El humor de Carlos Ruiz de la Tejera rozaba con la indulgencia. Cada uno de los chistes intentados o popularizados por él parecían nacer de la reflexión; todos parecen marcados por el deseo de perdonar a quien sostiene una conducta criticable. Como si el humorista fustigara con dulzura.

Tampoco era lo que se dice un humorista simple. Daba la impresión de ser una persona de esas que, sabiendo los alcances del choteo, prefería el camino del chiste benévolo; se valía de la comicidad para que sus amigos, vecinos, compatriotas reflexionaran sobre el comportamiento cotidiano, siempre sin llegar a ofenderlos, sin minimizarlos, sin conseguir que el arrepentimiento posterior -si acaso lo había- fuera el resultado de ingenioso actuar.

Sentó un estilo, una manera de representar apenas replicada en los humoristas porque es difícil imitar a quien desempeña lo suyo con autenticidad visceral, con verdadero genio. Pese a tales virtudes muchos lo minimizaron durante los años en que vivió y luchó por mantenerse en la escena. Trataban, algunos, de reducirlo siempre a la burda caricatura.

Sus chistes, en cambio, parecían salir del alma de esa figura pintoresca. Cuando se aprestaba para un acto de humor de repente uno tenía la confusa idea de que el artista se había equivocado; en lugar de hacernos reír parecía querer sacarnos una lágrima. Pasaba de lo cómico a lo dramático con facilidad, por el trabajo de la voz, por los gestos, porque conocía el arte del histrionismo y este le permitía mantenerse efectivo lo mismo para un público diminuto como el que asistía al Museo Napoleónico –a su peña– que para otro masivo, el que se podían juntar en una plaza para el espectáculo al cual había sido invitado.

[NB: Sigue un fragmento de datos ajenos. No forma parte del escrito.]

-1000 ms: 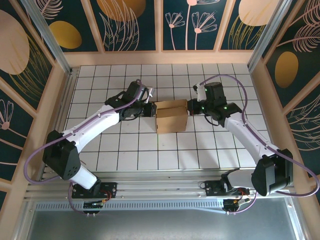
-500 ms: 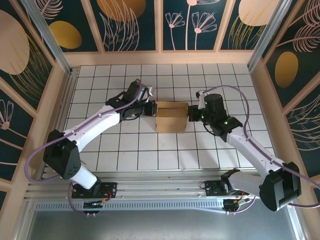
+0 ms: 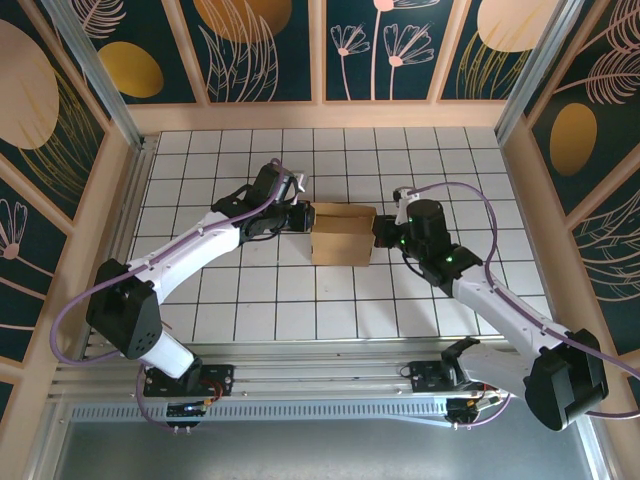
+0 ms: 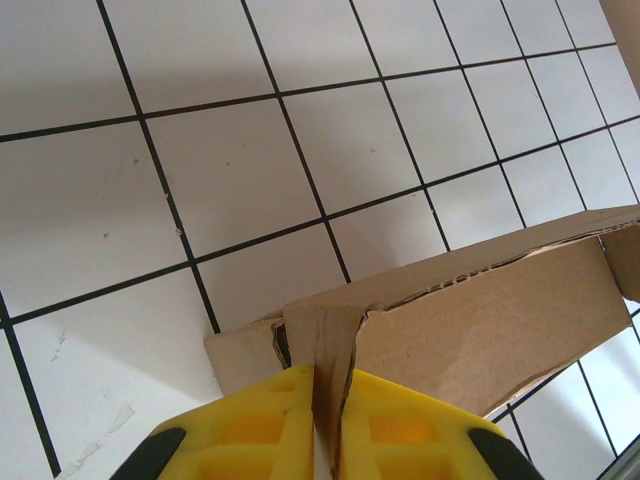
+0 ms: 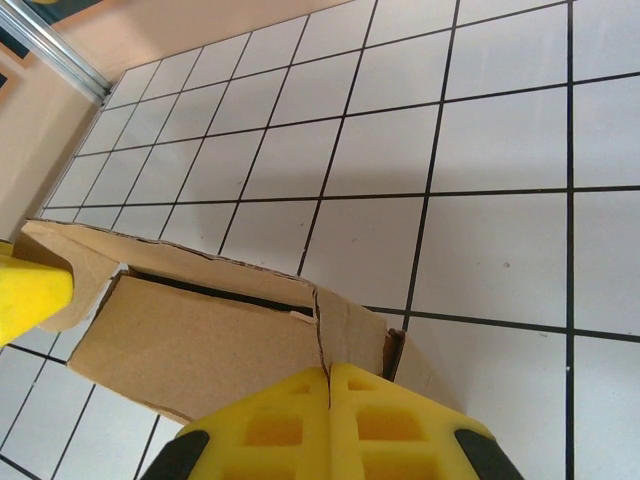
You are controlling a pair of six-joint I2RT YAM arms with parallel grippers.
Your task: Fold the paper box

Marcado por su paso por el teatro, el Conjunto Nacional de Espectáculos donde compartió con una generación inolvidable cuyo humor responde directamente a otra época, por su larga faena  junto a Jesús del Valle (Tatica), Carlos Ruiz de la Tejera logró moverse con facilidad entre múltiples registros y ganarse el afecto de una generación.

Y como si Manuel Orozco le hubiera trazado un camino, todo su trabajo daba la impresión de querer dejar fe, de manera crítica, de lo que estaba viviendo el país donde vivió y murió. Esa intención le permitió abordar los perores gustos expandidos en la sociedad, reparar en las colas, en las miserias de la precariedad.

-Dígame lo que ve aquí, preguntaba el psiquiatra de La muerte de un burócrata a quien por culpa de la burocracia parecía desquiciado.

El psiquiatra era interpretado también por Carlos Ruiz de la Tejera. Y si el personaje de Manuel le obsesionó con la relatoría de su circunstancia, este pudiera haberle dejado el pie recurrente en cada una de sus presentaciones.

“Dígame lo que ve aquí”, preguntará la caricatura de quien llevó por nombre el de Carlos Ruiz de la Tejera. Y cada cual tendrá su respuesta.

 

*Carlos Ruiz de la Tejera murió repentinamente hoy en La Habana, a los 82 años.